To illustrate how the TRACE option can help you to understand the clustering process when METHOD=6 is specified, the following data set is created with 12 observations:
data test; input x @@; datalines; 1 2 3 4 5 7.5 9 11.5 13 14.5 15 16 ;
The first five observations seem to be close to each other, and the last five observations seem to be close to each other. Observation 6 is separated from the first five observations with a (Euclidean) distance of 2.5, and the same distance separates observation 7 from the last five observations. Observations 6 and 7 differ by 1.5.
Suppose METHOD=6 with a radius of 2.5 is chosen for the cluster analysis. You can specify the TRACE option to understand how each observation is assigned.
The following statements produce Output 59.5.1 and Output 59.5.2:
/*-- METHOD=6 with TRACE and THRESHOLD=0.5 (default) --*/ title 'METHOD=6 with TRACE and THRESHOLD=0.5 (default)'; proc modeclus data=test method=6 r=2.5 trace short out=out; var x; run; title2 'Plot of DENSITY*X=CLUSTER'; proc sgplot data=out; scatter y=density x=x / group=cluster datalabel=_obs_; run;
METHOD=6 with TRACE and THRESHOLD=0.5 (default) |
Trace of Clustering Algorithm | ||||
---|---|---|---|---|
Obs | Density | Cluster | Ratio | |
Old | New | |||
3 | 0.0833333 | -1 | 1 | M |
2 | 0.0666667 | 0 | 1 | N |
4 | 0.0666667 | 0 | 1 | N |
5 | 0.0666667 | 0 | 1 | N |
1 | 0.0500000 | 0 | 1 | N |
6 | 0.0500000 | 0 | 1 | 0.571 |
7 | 0.0500000 | -1 | 1 | 0.500 |
9 | 0.0666667 | -1 | 2 | M |
8 | 0.0500000 | 0 | 2 | N |
10 | 0.0666667 | -1 | 2 | S |
12 | 0.0500000 | 0 | 2 | N |
11 | 0.0666667 | -1 | 2 | S |
METHOD=6 with TRACE and THRESHOLD=0.5 (default) |
Cluster Summary | ||
---|---|---|
R | Number of Clusters |
Frequency of Unclassified Objects |
2.5 | 2 | 0 |
Note that in Output 59.5.1, observation 7 is originally a seed (indicated by a value of –1 in the "Old" column) and then assigned to cluster 1. This is because the ratio of observation 7 to cluster 1 is 0.5 and is not less than the default value of the THRESHOLD= option (0.5).
If the value of the THRESHOLD= option is increased to 0.55, observation 7 should be excluded from cluster 1 and the cluster membership of observation 7 is changed.
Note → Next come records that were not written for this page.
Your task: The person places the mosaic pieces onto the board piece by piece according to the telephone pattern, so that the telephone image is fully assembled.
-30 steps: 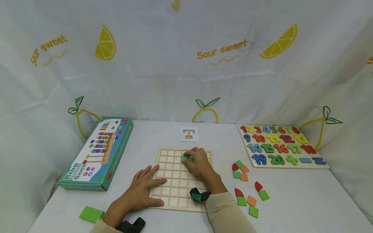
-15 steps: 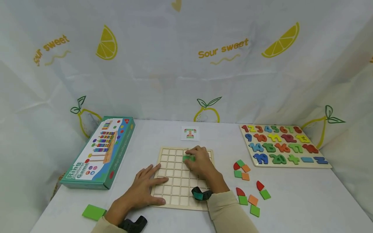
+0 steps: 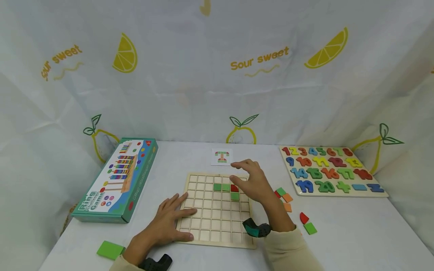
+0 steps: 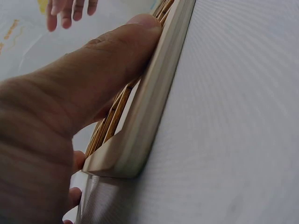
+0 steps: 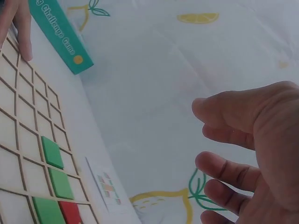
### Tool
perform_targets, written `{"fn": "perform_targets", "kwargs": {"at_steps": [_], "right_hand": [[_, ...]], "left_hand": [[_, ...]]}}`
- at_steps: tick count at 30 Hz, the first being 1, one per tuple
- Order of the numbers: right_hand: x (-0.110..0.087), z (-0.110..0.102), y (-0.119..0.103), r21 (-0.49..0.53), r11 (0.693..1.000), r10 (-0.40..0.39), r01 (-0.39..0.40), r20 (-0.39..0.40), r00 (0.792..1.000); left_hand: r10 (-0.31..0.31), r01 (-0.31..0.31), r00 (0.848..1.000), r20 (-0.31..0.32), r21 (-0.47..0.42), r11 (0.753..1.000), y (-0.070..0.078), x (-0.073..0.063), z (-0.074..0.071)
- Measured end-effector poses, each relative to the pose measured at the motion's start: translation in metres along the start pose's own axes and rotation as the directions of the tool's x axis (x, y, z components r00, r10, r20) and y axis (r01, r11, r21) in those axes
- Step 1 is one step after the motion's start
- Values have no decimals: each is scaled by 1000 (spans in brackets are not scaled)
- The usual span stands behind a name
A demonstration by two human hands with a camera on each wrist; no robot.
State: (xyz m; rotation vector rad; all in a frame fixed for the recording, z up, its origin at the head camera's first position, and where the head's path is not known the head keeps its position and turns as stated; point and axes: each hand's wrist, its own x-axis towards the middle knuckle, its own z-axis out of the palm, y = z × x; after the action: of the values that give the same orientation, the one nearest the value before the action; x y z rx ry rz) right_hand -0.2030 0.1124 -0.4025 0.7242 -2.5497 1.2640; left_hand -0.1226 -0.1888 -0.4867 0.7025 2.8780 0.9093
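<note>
Left hand (image 3: 166, 221) lies spread on the board's (image 3: 205, 225) left side, gripping nothing. Right hand (image 3: 255, 184) is raised by the far right corner, thumb and fingers parted, empty. Three green tiles (image 3: 226, 187) and one red tile (image 3: 234, 188) sit in cells. Risks: a low right-hand sweep could unseat the red tile; slack left pressure could let the board slide.

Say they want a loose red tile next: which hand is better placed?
Probably the right hand: it holds nothing and is nearer the loose red tiles, right of the board. The left hand rests on the board's left side.
</note>
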Motion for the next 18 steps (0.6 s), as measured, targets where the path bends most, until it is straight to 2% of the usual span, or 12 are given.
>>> {"fn": "perform_targets", "kwargs": {"at_steps": [6, 10, 18], "right_hand": [[-11, -30, -3, -59, 998, -28, 25, -43, 999], [-19, -46, -1, -91, 995, -56, 50, -65, 996], [-38, -76, 23, -129, 991, -56, 44, -91, 994]], "left_hand": [[-20, 20, 1000, 6, 7, 1000, 1, 0, -1], [-13, 13, 1000, -1, 6, 1000, 0, -1, -1], [17, -17, 1000, -13, -7, 1000, 0, -1, 2]]}}
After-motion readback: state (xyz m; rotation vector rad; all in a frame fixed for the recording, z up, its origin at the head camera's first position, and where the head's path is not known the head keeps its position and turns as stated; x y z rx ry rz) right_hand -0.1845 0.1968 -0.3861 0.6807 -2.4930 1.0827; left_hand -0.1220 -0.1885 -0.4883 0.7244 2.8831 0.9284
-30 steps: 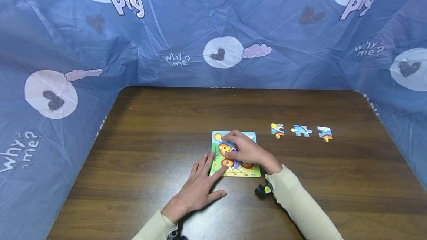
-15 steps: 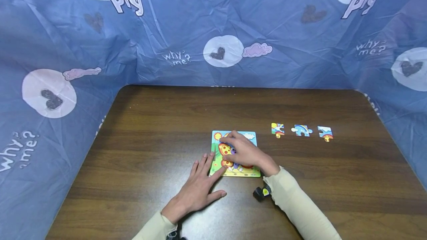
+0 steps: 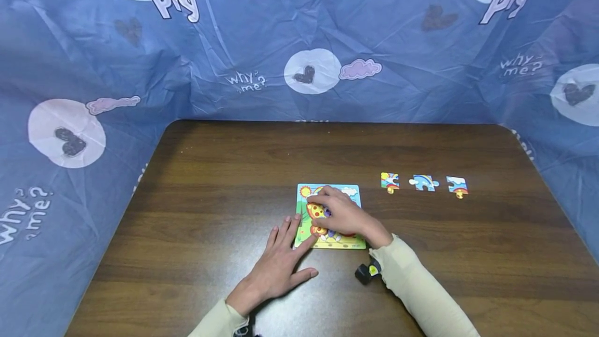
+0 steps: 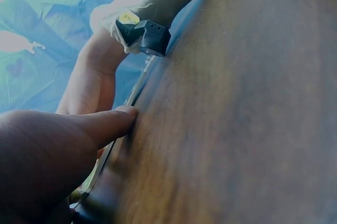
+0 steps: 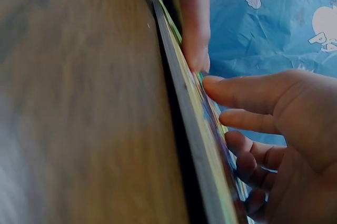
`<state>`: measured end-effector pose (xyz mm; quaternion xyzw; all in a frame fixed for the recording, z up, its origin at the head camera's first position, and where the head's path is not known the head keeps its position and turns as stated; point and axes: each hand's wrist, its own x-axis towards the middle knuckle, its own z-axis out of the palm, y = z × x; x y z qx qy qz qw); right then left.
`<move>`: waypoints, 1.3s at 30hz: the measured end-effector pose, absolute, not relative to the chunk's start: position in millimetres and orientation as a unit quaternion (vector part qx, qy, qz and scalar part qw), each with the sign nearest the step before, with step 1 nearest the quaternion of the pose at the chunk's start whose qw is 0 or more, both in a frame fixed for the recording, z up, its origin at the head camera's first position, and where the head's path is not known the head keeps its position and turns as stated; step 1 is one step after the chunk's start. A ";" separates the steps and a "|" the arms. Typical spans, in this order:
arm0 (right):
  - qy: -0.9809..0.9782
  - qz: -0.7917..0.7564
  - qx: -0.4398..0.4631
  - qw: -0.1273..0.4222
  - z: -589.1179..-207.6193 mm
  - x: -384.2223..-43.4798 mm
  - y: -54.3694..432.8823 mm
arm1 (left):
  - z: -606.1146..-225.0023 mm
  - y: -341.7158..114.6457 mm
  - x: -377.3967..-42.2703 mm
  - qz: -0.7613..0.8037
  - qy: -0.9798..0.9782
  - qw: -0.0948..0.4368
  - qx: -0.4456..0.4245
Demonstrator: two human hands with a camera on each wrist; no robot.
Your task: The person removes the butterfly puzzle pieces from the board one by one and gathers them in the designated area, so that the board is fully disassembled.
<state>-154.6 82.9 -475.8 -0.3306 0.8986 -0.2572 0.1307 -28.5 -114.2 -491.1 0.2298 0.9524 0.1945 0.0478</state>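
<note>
A butterfly jigsaw puzzle (image 3: 337, 244) in a colourful board lies flat on the table. My left hand (image 3: 275, 270) rests palm down at its left side, fingers spread and straight, index fingertip on the lower left of the picture. Over the board arches my right hand (image 3: 348, 216). Its thumb and index fingertips touch the left part of the butterfly, set apart from each other, while the palm hides the picture's right part. In the right wrist view, the bent fingers of the right hand (image 5: 295, 124) meet the puzzle's surface, and no piece shows lifted.
Three loose jigsaw pieces lie in a row right of the board: one with a sun (image 3: 390, 181), a blue one (image 3: 424, 183) and one with a rainbow (image 3: 457, 185). The brown table (image 3: 224, 170) ends at a blue printed curtain (image 3: 262, 30).
My right hand has shifted slightly left and drawn its fingers a little closer over the butterfly. The left hand has stayed in place.
</note>
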 end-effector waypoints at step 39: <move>0.906 -0.255 -0.316 0.118 -477.7 -147.2 75.4 | -489.1 -113.9 -28.2 0.194 0.951 0.040 0.235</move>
The following statements produce Output 59.5.3 and Output 59.5.4:
/*-- METHOD=6 with TRACE and THRESHOLD=0.55 --*/ title 'METHOD=6 with TRACE and THRESHOLD=0.55'; proc modeclus data=test method=6 r=2.5 trace threshold=0.55 short out=out; var x; run; title2 'Plot of DENSITY*X=CLUSTER with TRACE and THRESHOLD=0.55'; proc sgplot data=out; scatter y=density x=x / group=cluster datalabel=_obs_; run;
METHOD=6 with TRACE and THRESHOLD=0.55 |
Trace of Clustering Algorithm | ||||
---|---|---|---|---|
Obs | Density | Cluster | Ratio | |
Old | New | |||
3 | 0.0833333 | -1 | 1 | M |
2 | 0.0666667 | 0 | 1 | N |
4 | 0.0666667 | 0 | 1 | N |
5 | 0.0666667 | 0 | 1 | N |
1 | 0.0500000 | 0 | 1 | N |
6 | 0.0500000 | 0 | 1 | 0.571 |
9 | 0.0666667 | -1 | 2 | M |
8 | 0.0500000 | 0 | 2 | N |
10 | 0.0666667 | -1 | 2 | S |
12 | 0.0500000 | 0 | 2 | N |
11 | 0.0666667 | -1 | 2 | S |
7 | 0.0500000 | -1 | 2 | S |
METHOD=6 with TRACE and THRESHOLD=0.55 |
Cluster Summary | ||
---|---|---|
R | Number of Clusters |
Frequency of Unclassified Objects |
2.5 | 2 | 0 |
In Output 59.5.3, observation 7 is a seed that is excluded by cluster 1 because its ratio to cluster 1 is less than 0.55. Being a neighbor of a member (observation 8) of cluster 2, observation 7 eventually joins cluster 2 even though it remains a "SEED." (See Step 2.2 in the section METHOD=6.)